Le patron du motoriste français Safran SAF.PA a demandé vendredi l'ouverture d'une enquête criminelle sur les allégations selon lesquelles une société basée à Londres aurait distribué des pièces de moteur d'avion faussement documentées.
Safran et son partenaire américain GE Aerospace GE.N ont affirmé qu'AOG Technics avait vendu des milliers de pièces pour le moteur à réaction le plus vendu au monde, construit par leur coentreprise CFM International, avec de faux documents de certification.
AOG Technics, un distributeur de pièces détachées, n'a pas répondu publiquement à ces allégations, mais a déclaré le mois dernier à un tribunal britannique qu'il coopérait pleinement aux enquêtes menées par les entreprises et les autorités de régulation.

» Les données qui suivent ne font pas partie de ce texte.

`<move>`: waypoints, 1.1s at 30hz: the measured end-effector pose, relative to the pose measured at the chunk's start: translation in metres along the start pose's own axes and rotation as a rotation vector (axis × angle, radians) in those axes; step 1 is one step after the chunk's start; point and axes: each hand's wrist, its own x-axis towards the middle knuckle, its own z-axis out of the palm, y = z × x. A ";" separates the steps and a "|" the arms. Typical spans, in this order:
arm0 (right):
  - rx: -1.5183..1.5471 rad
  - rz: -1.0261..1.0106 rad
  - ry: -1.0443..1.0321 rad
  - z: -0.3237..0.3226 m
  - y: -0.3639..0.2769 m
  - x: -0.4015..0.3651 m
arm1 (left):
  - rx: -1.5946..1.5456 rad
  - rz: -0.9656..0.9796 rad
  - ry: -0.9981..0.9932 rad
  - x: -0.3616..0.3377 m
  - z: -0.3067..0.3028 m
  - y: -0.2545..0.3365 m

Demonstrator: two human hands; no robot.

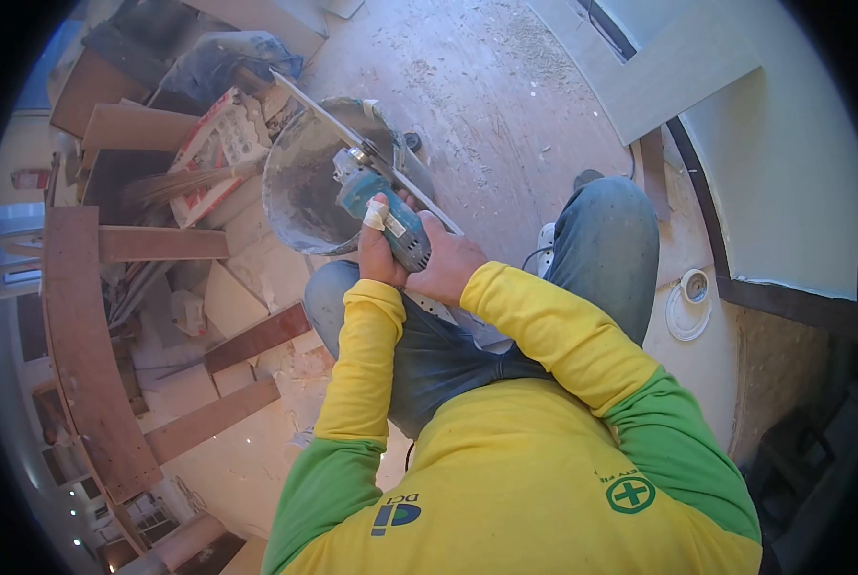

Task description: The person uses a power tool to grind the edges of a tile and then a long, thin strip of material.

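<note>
A teal angle grinder point(360, 184) is held in front of my knees, its head over the mouth of a large, dusty bucket point(290, 206). My left hand point(379, 251) wraps its body, with white tape around one digit lying along the casing. Closed around the grinder's rear end is my right hand point(446, 264), partly hiding it. A long, thin pale strip point(316, 110), seen nearly edge-on, runs diagonally across the bucket and past the grinder's head. Its lower end reaches just above my right hand.
Boards and a torn red-and-white bag point(223, 153) are piled left of the bucket, with a straw broom point(194, 184) across them. A brown wooden frame point(84, 355) stands at left. Debris litters the floor point(457, 86). A white cable coil point(689, 309) lies right of my knee.
</note>
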 end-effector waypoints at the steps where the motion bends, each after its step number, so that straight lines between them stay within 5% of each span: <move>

En août, l'autorité britannique de l'aviation civile a déclaré qu'elle "enquêtait sur la fourniture d'un grand nombre de pièces suspectes non approuvées" par l'intermédiaire d'AOG Technics. Les autorités de régulation de l'Union européenne et des États-Unis ont également émis des avertissements concernant des pièces suspectes provenant d'AOG Technics.
"Je crois et j'espère qu'il y aura une enquête criminelle", a déclaré Olivier Andries, directeur général de Safran, à la presse après la publication des résultats trimestriels de l'entreprise.

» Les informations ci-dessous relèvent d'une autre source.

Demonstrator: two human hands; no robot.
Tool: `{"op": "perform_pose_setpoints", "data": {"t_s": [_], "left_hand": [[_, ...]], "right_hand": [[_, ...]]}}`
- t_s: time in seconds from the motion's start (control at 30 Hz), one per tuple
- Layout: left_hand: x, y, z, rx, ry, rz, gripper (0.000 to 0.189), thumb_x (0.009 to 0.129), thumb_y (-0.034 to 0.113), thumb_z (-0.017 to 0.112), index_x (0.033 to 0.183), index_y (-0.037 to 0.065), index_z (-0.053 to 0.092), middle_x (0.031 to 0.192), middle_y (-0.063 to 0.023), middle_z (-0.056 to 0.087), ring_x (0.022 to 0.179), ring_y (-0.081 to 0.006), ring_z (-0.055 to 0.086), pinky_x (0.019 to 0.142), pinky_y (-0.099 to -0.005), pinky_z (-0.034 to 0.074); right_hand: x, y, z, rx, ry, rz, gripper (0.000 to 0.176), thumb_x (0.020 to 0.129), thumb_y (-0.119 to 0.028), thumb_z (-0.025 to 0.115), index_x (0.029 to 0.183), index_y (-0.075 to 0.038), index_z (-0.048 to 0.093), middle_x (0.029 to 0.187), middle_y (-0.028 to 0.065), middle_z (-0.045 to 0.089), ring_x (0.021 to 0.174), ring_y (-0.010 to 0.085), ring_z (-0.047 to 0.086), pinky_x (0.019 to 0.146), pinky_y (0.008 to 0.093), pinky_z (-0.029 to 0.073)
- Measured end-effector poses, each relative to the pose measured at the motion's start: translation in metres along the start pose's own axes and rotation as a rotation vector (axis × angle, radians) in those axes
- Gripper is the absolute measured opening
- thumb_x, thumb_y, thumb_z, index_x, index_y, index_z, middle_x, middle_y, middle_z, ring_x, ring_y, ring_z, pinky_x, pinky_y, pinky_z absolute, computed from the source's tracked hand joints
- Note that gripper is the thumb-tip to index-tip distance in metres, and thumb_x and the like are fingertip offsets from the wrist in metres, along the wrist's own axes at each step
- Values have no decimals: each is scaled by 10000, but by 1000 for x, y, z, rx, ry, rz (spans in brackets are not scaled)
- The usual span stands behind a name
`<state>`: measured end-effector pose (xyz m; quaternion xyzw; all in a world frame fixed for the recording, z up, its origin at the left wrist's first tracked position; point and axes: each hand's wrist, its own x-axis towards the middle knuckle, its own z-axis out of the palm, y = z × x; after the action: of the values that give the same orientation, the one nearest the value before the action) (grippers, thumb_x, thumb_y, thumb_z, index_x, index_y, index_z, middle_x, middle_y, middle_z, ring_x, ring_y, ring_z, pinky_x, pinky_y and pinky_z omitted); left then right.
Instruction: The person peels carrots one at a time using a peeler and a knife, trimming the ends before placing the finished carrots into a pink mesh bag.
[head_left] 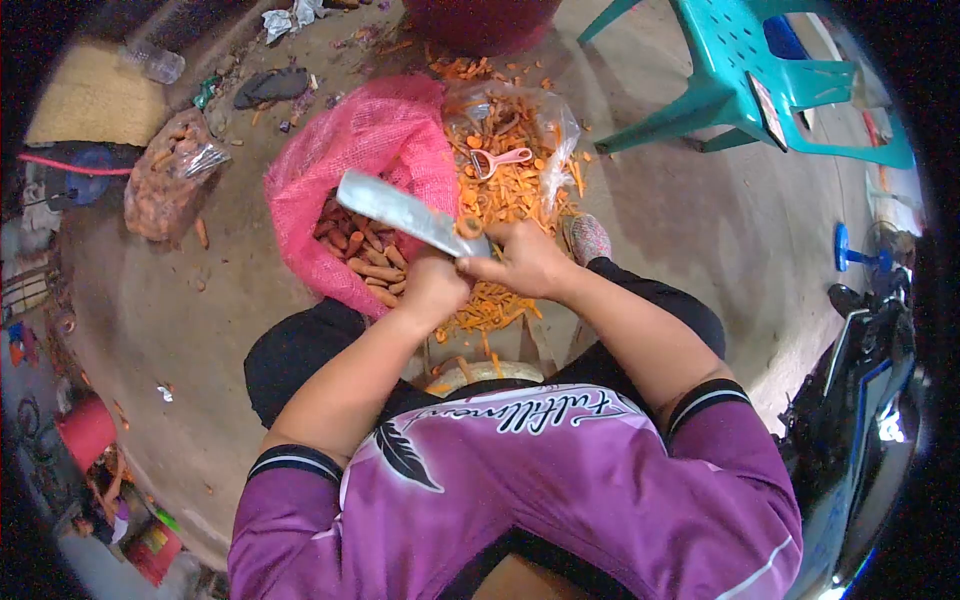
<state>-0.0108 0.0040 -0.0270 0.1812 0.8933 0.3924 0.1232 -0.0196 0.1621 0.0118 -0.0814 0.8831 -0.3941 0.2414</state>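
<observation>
My right hand (522, 262) is wrapped round the handle of a broad-bladed knife (392, 208), whose blade points up and left across the sack's mouth. My left hand (438, 288) is closed just below the blade, close to my right hand; what it holds is hidden. An orange carrot slice (468, 226) shows by the blade near the handle. Left of my hands, a pink mesh sack (330, 150) lies open with several unpeeled carrots (376, 266) inside. Beyond my right hand, orange carrot pieces (505, 200) lie heaped on clear plastic, with a pink-handled peeler (498, 160) on top.
A green plastic chair (700, 90) stands at the upper right. At far left is a filled clear bag (172, 180). A dark red tub (480, 22) sits at the top. A motorcycle (860, 400) is along the right edge. Another person (118, 515) appears at lower left.
</observation>
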Motion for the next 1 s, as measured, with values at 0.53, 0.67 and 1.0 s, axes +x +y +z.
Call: {"op": "perform_pose_setpoints", "data": {"t_s": [0.53,0.67,1.0], "left_hand": [[202,179,-229,-1162,126,245,192,808,181,487,898,12,473,882,-144,548,720,-242,558,632,-312,474],[171,143,-213,-962,-46,237,272,806,236,485,984,32,501,935,-114,559,774,-191,561,631,-287,464],[53,-165,-70,27,-794,-954,293,749,185,498,1008,64,561,887,-150,588,687,-240,569,606,-353,452]], "right_hand": [[14,50,-19,771,65,600,434,793,-492,466,627,-94,420,491,19,409,364,117,373,341,251,291],[19,63,-15,759,62,604,432,782,-500,483,689,-79,446,502,24,429,380,116,405,359,252,326],[54,169,72,110,150,673,393,779,-388,492,774,-2,563,604,119,554,535,246,548,518,343,448]]}}
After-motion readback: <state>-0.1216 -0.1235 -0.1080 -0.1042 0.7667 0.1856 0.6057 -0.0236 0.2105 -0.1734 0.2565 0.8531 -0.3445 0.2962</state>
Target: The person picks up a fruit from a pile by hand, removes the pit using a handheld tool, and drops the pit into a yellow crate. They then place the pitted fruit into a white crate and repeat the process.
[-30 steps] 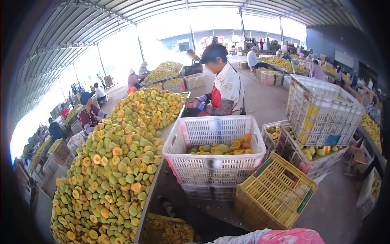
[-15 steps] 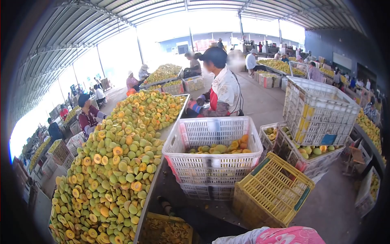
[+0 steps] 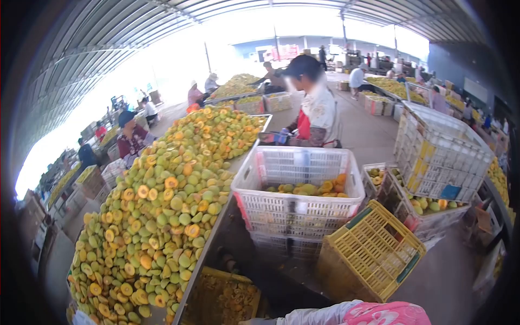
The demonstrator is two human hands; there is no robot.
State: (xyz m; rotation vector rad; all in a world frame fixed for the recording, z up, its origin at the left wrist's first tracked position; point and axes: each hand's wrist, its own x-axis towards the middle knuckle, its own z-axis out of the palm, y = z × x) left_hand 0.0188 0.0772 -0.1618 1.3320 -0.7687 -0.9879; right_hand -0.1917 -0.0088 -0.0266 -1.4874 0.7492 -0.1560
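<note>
My right arm, in a pale sleeve [image 3: 319, 314] with a pink patterned part [image 3: 387, 314], reaches leftward along the bottom edge. Of my right hand [image 3: 259, 322] only a pale sliver shows, close to a yellow crate [image 3: 250, 280] holding fruit scraps; its fingers are cut off by the frame. No left hand can be made out; a pale patch [image 3: 82, 318] at the lower left is too cropped to identify. A big heap of halved, green-yellow, apricot-like fruit [image 3: 157, 216] covers the metal-edged table [image 3: 208, 246]. My dark trouser leg [image 3: 284, 290] stretches beside the crate.
Ahead, a white crate [image 3: 298, 216] partly filled with fruit stands on another. An overturned yellow crate [image 3: 374, 249] leans beside it. Stacked white crates [image 3: 441, 151] rise at right. A co-worker [image 3: 314, 108] sits beyond, another person [image 3: 131, 138] across the heap.
The view has shifted, so the heap and crates appear farther right. My right arm now extends farther left, and a sliver of hand shows. The co-worker ahead leans more toward the heap.
</note>
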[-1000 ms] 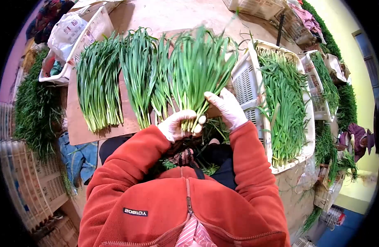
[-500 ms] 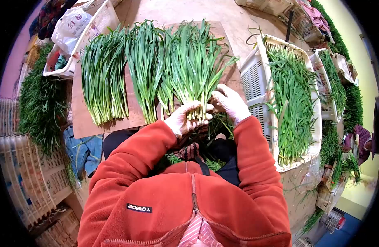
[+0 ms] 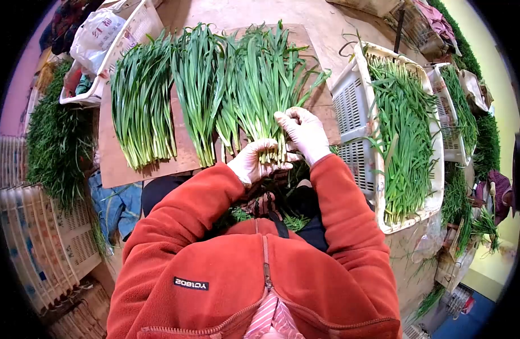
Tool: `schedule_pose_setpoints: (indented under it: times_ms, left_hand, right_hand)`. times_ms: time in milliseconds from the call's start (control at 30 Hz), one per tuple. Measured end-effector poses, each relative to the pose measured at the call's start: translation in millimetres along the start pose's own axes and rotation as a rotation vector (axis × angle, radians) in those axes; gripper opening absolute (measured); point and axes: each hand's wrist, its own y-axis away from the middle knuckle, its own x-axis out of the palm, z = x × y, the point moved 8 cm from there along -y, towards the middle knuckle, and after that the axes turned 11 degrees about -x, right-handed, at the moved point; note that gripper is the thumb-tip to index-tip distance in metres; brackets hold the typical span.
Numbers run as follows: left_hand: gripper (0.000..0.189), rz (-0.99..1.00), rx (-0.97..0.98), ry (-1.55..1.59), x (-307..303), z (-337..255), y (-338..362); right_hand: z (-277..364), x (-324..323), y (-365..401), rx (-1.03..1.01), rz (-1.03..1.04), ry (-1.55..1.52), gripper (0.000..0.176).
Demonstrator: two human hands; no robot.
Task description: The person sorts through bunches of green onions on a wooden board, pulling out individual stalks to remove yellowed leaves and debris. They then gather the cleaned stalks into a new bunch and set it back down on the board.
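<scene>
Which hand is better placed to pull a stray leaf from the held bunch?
Right, probably. The left hand is closed around the bunch at its pale stem ends, carrying it; the right hand rests higher, against the stalks where leaves separate.

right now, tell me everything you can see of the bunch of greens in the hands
The bunch of greens is long flat green leaves fanning out from pale stalk ends gathered tight. The left hand wraps its grip round those ends; the right hand curls fingers against the stalks above, pinching or not is unclear. The leaves lie over a brown cardboard sheet, touching a similar bunch on the left.
</scene>
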Motion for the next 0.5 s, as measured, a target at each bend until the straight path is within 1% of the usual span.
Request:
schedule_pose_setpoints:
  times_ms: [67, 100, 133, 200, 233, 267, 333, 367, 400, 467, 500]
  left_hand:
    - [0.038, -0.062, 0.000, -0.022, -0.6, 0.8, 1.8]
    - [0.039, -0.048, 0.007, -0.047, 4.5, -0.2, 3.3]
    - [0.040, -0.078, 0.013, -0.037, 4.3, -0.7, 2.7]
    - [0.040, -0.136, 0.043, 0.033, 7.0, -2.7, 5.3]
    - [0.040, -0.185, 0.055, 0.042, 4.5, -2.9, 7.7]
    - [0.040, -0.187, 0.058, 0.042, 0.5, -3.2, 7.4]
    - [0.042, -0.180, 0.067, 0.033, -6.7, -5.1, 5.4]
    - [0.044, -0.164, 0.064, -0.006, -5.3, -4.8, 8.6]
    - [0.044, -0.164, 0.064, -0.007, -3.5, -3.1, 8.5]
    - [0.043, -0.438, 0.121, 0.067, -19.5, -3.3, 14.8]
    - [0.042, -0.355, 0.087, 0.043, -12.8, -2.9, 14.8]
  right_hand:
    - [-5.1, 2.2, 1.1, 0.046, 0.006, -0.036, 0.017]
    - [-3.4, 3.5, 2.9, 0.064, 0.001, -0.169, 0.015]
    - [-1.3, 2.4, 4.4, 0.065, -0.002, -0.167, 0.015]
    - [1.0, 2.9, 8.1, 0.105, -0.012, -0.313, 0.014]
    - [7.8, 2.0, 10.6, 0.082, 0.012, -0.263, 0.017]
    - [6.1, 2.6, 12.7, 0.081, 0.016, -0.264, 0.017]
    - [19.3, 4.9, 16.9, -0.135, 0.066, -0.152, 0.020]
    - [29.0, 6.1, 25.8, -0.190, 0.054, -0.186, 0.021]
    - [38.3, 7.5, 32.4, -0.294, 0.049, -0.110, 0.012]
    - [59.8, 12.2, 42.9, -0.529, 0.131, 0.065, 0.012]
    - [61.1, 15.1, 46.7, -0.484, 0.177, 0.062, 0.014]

AOG Technics n'a pas pu être jointe immédiatement pour un commentaire. Les appels téléphoniques à ses bureaux de Londres vendredi sont tombés sur une boîte vocale. Son avocat britannique n'était pas immédiatement joignable.
CFM, responsable de la conception et de la construction des moteurs CFM56 utilisés sur certains avions à réaction de Boeing et d'Airbus, a assigné AOG Technics en justice au Royaume-Uni en septembre pour obtenir des documents relatifs à ses transactions.
M. Andries a déclaré que CFM avait renforcé ses propres procédures après que des documents judiciaires eurent révélé, le mois dernier, que le fabricant de moteurs avait lui-même acheté, directement ou indirectement, certaines des pièces suspectes.
"C'est l'une des leçons qui ont été tirées", a-t-il déclaré.
La présence de pièces non certifiées à l'intérieur des moteurs d'avion de haute technologie a suscité des inquiétudes et déclenché une course à la recherche de ces pièces.
Elle a également mis en évidence une lacune dans la réglementation , les distributeurs n'étant pas couverts par les contrôles imposés à d'autres secteurs de l'industrie.
CFM a déclaré cette semaine qu'après une analyse de la documentation fournie par AOG Technics, elle avait identifié 180 documents falsifiés, couvrant 124 numéros de pièces.
La moitié des 145 moteurs concernés ont été réparés et l'autre moitié sera traitée sous peu, a indiqué M. Andries.
Mais avec moins de 1% de la flotte de CFM56 affectée, Andries a déclaré aux analystes que cela aurait un impact "absolument minime" sur ses opérations d'après-vente.